Per la cronaca l'ho pagata 50 € (ne avevo in tasca solo 35 e mi hanno fatto credito ma ho dovuto lasciare in consegna la patente).
Bene, il mio test dimostra che tale torta artigianale non è affatto genuina e che non si conserva per nulla, infatti - come la foto in calce dimostra - l'ho scartata e l'ho messa in tavola e guardate dopo soli 5 minuti com'era ridotta.
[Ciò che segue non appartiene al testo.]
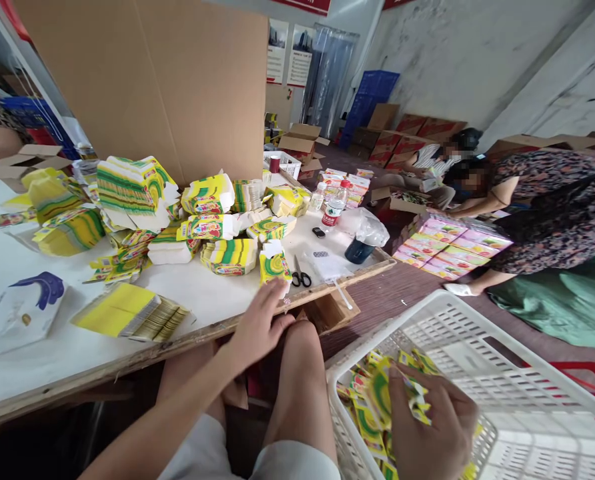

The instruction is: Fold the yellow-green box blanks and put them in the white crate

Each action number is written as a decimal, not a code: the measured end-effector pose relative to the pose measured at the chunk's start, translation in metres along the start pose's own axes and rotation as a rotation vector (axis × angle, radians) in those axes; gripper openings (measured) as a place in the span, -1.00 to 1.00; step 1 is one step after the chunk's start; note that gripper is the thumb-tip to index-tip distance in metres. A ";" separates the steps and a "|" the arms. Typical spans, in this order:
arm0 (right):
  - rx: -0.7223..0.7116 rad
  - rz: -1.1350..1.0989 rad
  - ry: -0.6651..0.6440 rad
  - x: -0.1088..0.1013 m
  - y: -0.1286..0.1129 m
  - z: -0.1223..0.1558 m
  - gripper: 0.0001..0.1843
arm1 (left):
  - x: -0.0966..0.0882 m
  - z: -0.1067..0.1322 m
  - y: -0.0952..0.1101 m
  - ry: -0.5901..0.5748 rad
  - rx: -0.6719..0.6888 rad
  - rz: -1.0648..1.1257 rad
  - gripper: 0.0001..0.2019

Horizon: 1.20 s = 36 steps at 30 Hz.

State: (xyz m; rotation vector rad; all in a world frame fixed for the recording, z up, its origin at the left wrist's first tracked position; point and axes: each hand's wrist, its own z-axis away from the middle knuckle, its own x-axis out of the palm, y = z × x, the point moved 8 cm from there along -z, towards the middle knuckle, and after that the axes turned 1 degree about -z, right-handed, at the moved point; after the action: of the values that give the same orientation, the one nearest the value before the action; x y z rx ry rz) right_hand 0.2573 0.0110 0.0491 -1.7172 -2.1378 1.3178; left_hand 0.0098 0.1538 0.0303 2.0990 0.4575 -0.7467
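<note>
The table [42, 370] runs across the view, and its back edge carries an upright cardboard sheet [147, 87], probably serving as a screen. A white basket [552, 400] stands just off the front edge, beside the person's knee, presumably so that the right arm reaches it easily; loose yellow cartons [370, 427] lie inside.

Bundled cartons [132, 190] crowd the table's middle towards the back edge, likely stacked in blocks to stay tidy, while a flat yellow stack [120, 310] lies close to the front edge.

The right hand [432, 420] is over the basket, its thumb and fingers pinching a blurred carton [418, 400], seemingly a light grip that suits thin card. The left hand [260, 327] reaches over the front edge, fingers extended side by side, thumb spread away; the tips meet a single carton [273, 262], but I cannot tell whether they press it.

Towards the right corner stand a dark cup [360, 252] and a bottle [333, 207]; scissors [301, 279] lie nearer the front edge, handily within reach.
</note>
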 end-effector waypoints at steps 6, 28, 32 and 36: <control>0.124 -0.178 -0.237 0.037 -0.002 0.020 -0.60 | -0.012 -0.037 -0.055 0.099 0.018 -0.125 -0.80; 0.920 -1.086 -0.723 0.132 -0.053 0.119 -0.67 | 0.016 0.093 -0.001 -0.148 -0.676 1.509 -0.49; 0.899 -1.084 -0.740 0.130 -0.060 0.119 -0.69 | 0.016 0.096 0.003 -0.201 -0.670 1.685 -0.52; 0.831 -1.036 -0.725 0.124 -0.059 0.115 -0.67 | 0.017 0.103 -0.001 -0.218 -0.678 1.666 -0.45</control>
State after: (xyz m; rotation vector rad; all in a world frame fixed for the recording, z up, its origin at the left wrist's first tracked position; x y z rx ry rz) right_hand 0.1039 0.0517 -0.0352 0.2232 -1.7372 2.0492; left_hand -0.0132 0.0717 -0.0292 1.0909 -0.9776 0.2073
Viva McDonald's, altro che!

2 gen 2009

Capodanno col morto, as usual

Alla vigilia dell'ultimo dell'anno ho raccontato ai miei figli cosa succede a Capodanno quando il senso della festa si smarrisce, dove la tradizione irragionevole sconfina nell'assurdo.
Ovvero che per sparare botti e fare rumore la gente rischia mutilazioni e la vita.
Mi hanno detto che non ci credevano, che stavo esagerando.

Purtroppo non è così.
Però, tra l'esagerazione e l'imbecillità c'è ancora qualche metro di strada da compiere. L'esagerazione è sparare botti pericolosi, l'imbecilltà è sparare revolverate e colpi di fucile per la strada o da un balcone in città.
Nel nostro Paese a Capodanno quasi 400 feriti, 70 solo a Napoli, dove come l'anno passato anche questa volta un giovane di soli 25 anni è morto, ucciso da un colpo di pistola (era affacciato al balcone della sua abitazione, al secondo piano di Vico Lungo Trinità degli Spagnoli), e dove anche altre persone sono rimaste ferite da colpi di arma da fuoco.
Per i vicoli di quartieri spagnoli un reportage di repubblica mostra turisti che inciampano nei bossoli, numerosi, disseminati sul selciato.

Io vivo in questo Paese. Una specie di Terzo Mondo travestito da Paese civile ma con le pezze al culo della coscienza civile.